Sul pianto tecnico i due registi danno forma e sostanza a una confezione solida e visivamente efficace, salvo qualche VFX che appare artigianale e non sempre all’altezza delle situazione, diversamente da prodotti analoghi come la serie HBO Chernobyl e quella targata Netflix, Chernobyl 1986, entrambi incentrati sull’incidente nucleare omonimo avvenuto nell’allora territorio sovietico, dove gli effetti speciali hanno dato un contributo qualitativo enorme alla causa. Per il resto, I tre giorni dopo la fine non ha altre crepe in grado di inficiare sulla riuscita di un’opera che ha dalla sua una grande attenzione rivolta ai dettagli, tanto nella ricostruzione minuziosa degli eventi quanto da quella rivolta a ogni singolo personaggio che incontriamo lungo la strada.
I tre giorni dopo la fine: conclusione e valutazione
Un crescendo di emozioni forti accompagna e scandisce le tappe narrative del racconto in otto episodi con il quale lo showrunner e produttore Jun Masumoto ricostruisce il disastro della centrale nucleare di Fukushima Dai-ichi.
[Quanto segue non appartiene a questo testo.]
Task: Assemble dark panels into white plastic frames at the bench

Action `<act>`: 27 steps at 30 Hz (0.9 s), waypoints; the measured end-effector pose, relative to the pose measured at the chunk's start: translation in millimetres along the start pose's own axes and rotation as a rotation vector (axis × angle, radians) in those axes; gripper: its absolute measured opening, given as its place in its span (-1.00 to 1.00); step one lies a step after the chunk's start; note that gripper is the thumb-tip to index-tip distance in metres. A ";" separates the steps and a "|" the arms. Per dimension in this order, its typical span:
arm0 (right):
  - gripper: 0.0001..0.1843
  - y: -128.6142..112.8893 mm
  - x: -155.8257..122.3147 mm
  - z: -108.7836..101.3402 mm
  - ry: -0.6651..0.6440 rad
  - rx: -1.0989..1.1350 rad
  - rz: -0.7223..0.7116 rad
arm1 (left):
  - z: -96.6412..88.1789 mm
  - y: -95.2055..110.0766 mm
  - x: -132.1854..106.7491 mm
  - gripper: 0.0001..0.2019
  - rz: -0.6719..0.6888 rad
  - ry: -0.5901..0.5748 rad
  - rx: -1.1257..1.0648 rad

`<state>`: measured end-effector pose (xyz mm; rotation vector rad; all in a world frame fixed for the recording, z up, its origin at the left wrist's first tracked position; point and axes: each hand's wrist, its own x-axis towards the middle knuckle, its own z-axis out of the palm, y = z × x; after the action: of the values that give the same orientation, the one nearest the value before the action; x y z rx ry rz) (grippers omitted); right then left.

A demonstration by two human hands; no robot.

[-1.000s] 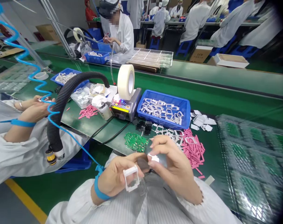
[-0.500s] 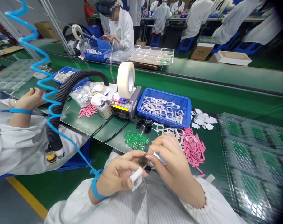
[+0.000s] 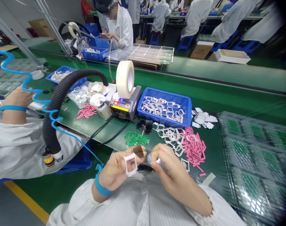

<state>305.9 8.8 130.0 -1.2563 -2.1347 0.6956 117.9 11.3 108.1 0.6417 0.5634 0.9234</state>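
Frame (image 3: 131, 173) and dark panel (image 3: 138, 151) sit unjoined in our left hand (image 3: 114, 171), lower centre; our right hand (image 3: 168, 163) pinches a white bit (image 3: 158, 161). Loose frames (image 3: 173, 135) remain, right of centre.

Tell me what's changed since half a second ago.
The right hand has drawn rightward off the dark piece, leaving it in the left hand. The white frame, also held there, has turned its opening toward the camera. The blue bin and pink strips stayed put.

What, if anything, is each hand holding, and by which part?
Left hand: a white frame, apparently by its thumb-side edge, and a dark piece, near its lower edge. Right hand: a pale item, gripped part unclear.
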 end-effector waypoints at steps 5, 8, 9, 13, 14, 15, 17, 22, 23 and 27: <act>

Un ricostruzione assai dettagliata, basata su testimonianze dirette e sul libro d’inchiesta di Ryusho Kadota. Confezione d’impatto dove regia, fotografia e suono contribuiscono in maniera significativa alla riuscita di un prodotto che presenta qualche crepa sul fronte degli effetti speciali, qualitativamente non sempre all’altezza della situazione. Per il resto, la scrittura solida e le performance attoriali efficaci, a cominciare da quella di un intenso Kôji Yakusho nei panni di uno dei sopravvissuti, rappresentano delle fondamenta sulle quali è stata eretta una serie meritevole di attenzioni.